# Information shown
____

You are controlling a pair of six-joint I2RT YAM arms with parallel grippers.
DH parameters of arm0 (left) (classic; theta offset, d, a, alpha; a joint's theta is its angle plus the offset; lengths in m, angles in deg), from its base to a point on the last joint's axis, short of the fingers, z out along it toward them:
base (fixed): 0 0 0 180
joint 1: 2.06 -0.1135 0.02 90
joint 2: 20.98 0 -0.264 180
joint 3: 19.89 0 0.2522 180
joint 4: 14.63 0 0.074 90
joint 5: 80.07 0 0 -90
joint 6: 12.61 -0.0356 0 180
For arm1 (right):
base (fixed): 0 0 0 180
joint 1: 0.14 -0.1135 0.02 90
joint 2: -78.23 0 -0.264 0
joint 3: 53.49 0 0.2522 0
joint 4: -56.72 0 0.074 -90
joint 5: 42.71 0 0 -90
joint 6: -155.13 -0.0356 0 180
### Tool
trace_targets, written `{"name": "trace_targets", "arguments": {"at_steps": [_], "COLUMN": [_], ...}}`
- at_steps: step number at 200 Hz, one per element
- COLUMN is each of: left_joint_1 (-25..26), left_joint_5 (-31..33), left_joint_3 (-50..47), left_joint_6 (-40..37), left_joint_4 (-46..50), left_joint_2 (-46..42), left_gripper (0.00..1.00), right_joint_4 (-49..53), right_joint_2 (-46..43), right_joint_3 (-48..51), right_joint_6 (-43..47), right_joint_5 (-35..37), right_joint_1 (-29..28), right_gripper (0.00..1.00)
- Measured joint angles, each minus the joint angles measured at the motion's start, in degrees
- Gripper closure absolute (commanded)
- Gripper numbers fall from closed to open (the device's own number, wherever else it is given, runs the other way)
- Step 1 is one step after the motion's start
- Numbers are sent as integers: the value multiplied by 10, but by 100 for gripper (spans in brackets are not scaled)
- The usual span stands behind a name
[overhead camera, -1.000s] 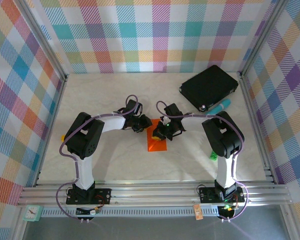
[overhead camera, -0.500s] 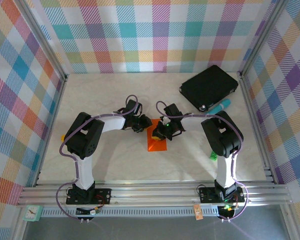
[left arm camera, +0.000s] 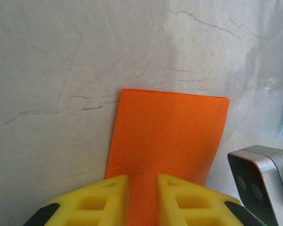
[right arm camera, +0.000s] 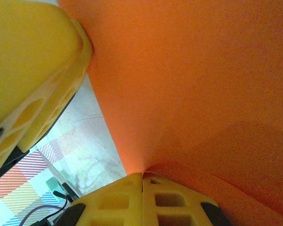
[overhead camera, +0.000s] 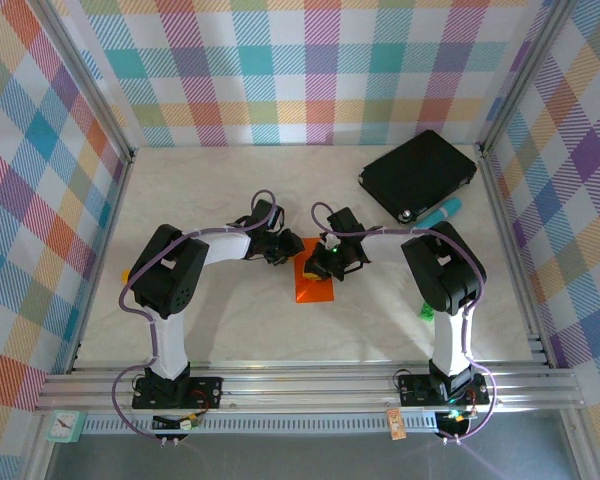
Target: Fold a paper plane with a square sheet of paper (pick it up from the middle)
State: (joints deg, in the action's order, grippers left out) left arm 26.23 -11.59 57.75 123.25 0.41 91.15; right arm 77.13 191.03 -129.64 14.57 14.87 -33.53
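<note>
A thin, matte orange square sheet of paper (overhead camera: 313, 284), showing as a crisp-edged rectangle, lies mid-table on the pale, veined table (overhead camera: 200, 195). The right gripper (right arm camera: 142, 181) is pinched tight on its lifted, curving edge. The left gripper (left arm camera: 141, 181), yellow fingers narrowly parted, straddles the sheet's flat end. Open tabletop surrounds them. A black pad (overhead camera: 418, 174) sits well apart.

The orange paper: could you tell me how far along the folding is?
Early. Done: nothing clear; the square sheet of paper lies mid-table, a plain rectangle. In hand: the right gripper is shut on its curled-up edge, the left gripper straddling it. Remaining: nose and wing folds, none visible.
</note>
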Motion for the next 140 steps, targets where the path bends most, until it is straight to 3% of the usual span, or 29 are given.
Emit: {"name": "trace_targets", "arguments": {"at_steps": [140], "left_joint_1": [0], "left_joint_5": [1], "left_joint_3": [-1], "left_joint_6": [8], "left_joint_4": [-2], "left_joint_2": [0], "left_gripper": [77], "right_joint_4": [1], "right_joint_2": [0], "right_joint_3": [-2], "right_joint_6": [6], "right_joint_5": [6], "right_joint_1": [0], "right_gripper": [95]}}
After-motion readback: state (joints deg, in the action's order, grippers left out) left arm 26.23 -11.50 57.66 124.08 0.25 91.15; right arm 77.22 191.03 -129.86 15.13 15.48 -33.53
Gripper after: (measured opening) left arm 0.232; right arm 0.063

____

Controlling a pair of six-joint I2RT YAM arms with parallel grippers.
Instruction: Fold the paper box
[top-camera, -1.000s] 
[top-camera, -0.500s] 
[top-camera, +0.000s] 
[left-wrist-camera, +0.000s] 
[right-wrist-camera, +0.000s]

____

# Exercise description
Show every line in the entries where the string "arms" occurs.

# Output below
You are controlling a pair of six-joint I2RT YAM arms with parallel grippers.
Controlling a pair of six-joint I2RT YAM arms with parallel grippers.

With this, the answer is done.